After using the MiniLink for a month now, there is one thing I wish I had in my diabetes toolbox. A quicker, shorter acting insulin. Yes, even faster than the Novolog I am using now. I estimate Novolog peaks at around 1 ½ hours after bolusing. This is not nearly quick enough to fight off the rise in my BG when eating a meal that has a high glycemic index.
I have been trying some techniques from the days when I used to give myself injections. That is, to inject (now bolus) prior to a meal. This is a concerted effort to curtail high BGs right after meals. This is a noble goal since this is what I think contributes the most to my A1c being higher than I wish. But before using the MiniLink, this was not something I even considered. Being able to see my blood glucose in a chart form real-time allows me to fine tune the flattening of the peaks. And I have been able to do this with some success. But I must attribute this success to one specific feature found on the pump’s screen. That small tick mark along the x-axis (horizontal axis) of the graph indicating when a bolus was given means all the difference. This is extremely valuable! For example, if I eat a known amount of carbohydrates and bolus exactly at the time I begin eating, I will see the graph rise. Fairly standard you would agree. But right about 1 ¾ hours after taking the bolus, I will see the graph turn down and continue its trend toward normal. The 1 ¾ is the 1 ½ peak in the insulin plus the 15 minute lag time of the sensor reading. This is incredibly useful in predicting my future blood glucose and then reacting accordingly for meals I did not have a good estimate of carbs.
Another feature but one I use as a flag to myself are the up and down arrows beside the BG reading. The up and down arrows signal me to look closely at the 3 hour graph and inspect the trend. I then incorporate the boluses given and determine an an amount for an additional bolus if necessary. I am however still working my techniques out. Right now, If my BG goes over 180, I know that the bolus I gave will not cover the meal. I then give myself an additional ½ unit. I then will check again in another 30 minutes.

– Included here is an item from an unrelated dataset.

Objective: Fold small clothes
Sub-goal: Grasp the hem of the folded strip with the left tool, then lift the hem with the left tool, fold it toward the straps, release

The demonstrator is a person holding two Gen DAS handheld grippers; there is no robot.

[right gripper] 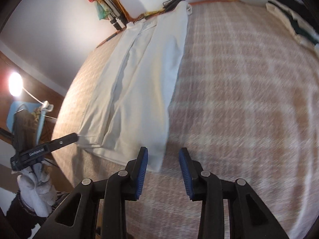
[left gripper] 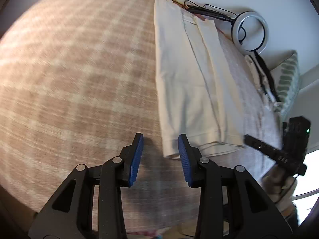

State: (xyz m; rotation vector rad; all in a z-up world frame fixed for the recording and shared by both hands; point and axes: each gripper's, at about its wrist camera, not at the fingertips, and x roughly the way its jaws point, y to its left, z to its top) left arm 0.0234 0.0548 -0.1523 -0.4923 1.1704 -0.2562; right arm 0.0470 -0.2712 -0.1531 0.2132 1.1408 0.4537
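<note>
A cream garment (left gripper: 187, 75) lies flat on the checked beige blanket (left gripper: 75, 69), folded lengthwise into a long strip. In the left wrist view my left gripper (left gripper: 160, 155) is open, with the garment's near left corner between its blue pads. In the right wrist view the garment (right gripper: 139, 83) runs away from me, and my right gripper (right gripper: 163, 171) is open at its near right corner. The left gripper shows there at the garment's near left corner (right gripper: 65, 139), held by a gloved hand. The right gripper shows at the right of the left wrist view (left gripper: 279, 151).
A ring light (left gripper: 250, 31) with black cables lies on the white surface past the blanket's far right edge. A patterned cushion (left gripper: 287, 79) sits at the right. A tripod and coloured cloth (right gripper: 105, 6) lie beyond the garment's far end. A lamp (right gripper: 15, 83) glows at left.
</note>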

My feeling is if I had a quicker acting insulin, I could react to rising BG readings and see my results much quicker. With the insulin I have now, I must always be content that if my BG climbs high, it will not go down speedy quick.

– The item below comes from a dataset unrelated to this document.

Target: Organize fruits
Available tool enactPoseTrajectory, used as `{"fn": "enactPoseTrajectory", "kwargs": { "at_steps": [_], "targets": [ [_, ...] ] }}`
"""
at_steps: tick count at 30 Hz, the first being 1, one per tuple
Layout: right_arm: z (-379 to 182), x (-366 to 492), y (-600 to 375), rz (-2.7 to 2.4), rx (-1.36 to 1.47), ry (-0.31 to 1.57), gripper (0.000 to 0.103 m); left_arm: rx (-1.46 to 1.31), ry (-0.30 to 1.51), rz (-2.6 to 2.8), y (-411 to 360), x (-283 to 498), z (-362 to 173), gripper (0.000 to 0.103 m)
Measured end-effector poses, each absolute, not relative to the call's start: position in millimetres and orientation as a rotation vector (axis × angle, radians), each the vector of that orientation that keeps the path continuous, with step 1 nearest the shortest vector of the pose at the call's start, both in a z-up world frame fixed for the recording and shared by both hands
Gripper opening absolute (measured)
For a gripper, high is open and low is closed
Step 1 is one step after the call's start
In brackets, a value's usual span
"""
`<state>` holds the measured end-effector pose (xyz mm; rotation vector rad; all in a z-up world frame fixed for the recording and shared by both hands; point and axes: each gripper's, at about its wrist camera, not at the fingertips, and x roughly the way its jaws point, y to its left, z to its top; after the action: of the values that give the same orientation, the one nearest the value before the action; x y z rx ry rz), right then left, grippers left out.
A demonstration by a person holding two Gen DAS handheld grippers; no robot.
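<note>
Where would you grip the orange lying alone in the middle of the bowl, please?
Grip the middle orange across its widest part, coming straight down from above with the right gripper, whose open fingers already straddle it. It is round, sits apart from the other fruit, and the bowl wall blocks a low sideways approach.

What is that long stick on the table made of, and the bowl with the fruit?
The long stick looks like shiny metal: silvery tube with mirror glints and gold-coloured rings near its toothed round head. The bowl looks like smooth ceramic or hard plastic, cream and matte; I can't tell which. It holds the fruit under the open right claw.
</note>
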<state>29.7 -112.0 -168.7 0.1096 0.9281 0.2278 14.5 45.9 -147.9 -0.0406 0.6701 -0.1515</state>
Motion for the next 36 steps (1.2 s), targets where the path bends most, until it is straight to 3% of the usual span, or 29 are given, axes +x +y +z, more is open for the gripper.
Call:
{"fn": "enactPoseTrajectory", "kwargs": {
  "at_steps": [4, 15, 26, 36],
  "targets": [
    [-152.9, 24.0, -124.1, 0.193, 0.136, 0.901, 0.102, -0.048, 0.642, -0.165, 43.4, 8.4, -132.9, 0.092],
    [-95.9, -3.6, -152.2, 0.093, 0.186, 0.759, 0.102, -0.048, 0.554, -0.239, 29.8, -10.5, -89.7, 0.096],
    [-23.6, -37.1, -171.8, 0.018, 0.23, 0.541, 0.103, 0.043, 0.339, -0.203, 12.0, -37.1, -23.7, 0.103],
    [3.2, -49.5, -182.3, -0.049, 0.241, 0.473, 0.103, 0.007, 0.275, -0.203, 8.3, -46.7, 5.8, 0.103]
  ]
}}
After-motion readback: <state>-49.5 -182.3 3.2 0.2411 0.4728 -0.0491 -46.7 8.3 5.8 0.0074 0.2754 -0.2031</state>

I have spoke to some people and read some about Apidra insulin but I am not completely sold yet. I have heard some success stories and others who have not seen the same benefit. Like anything else, a change in any single variable in your regime must not be taken lightly. I figure, I want to concentrate on the use of the MiniLink and deal with the Novolog reaction time rather than throw another variable into the mix. I have though put Apidra on the list of things to discuss with my doctor during the next visit.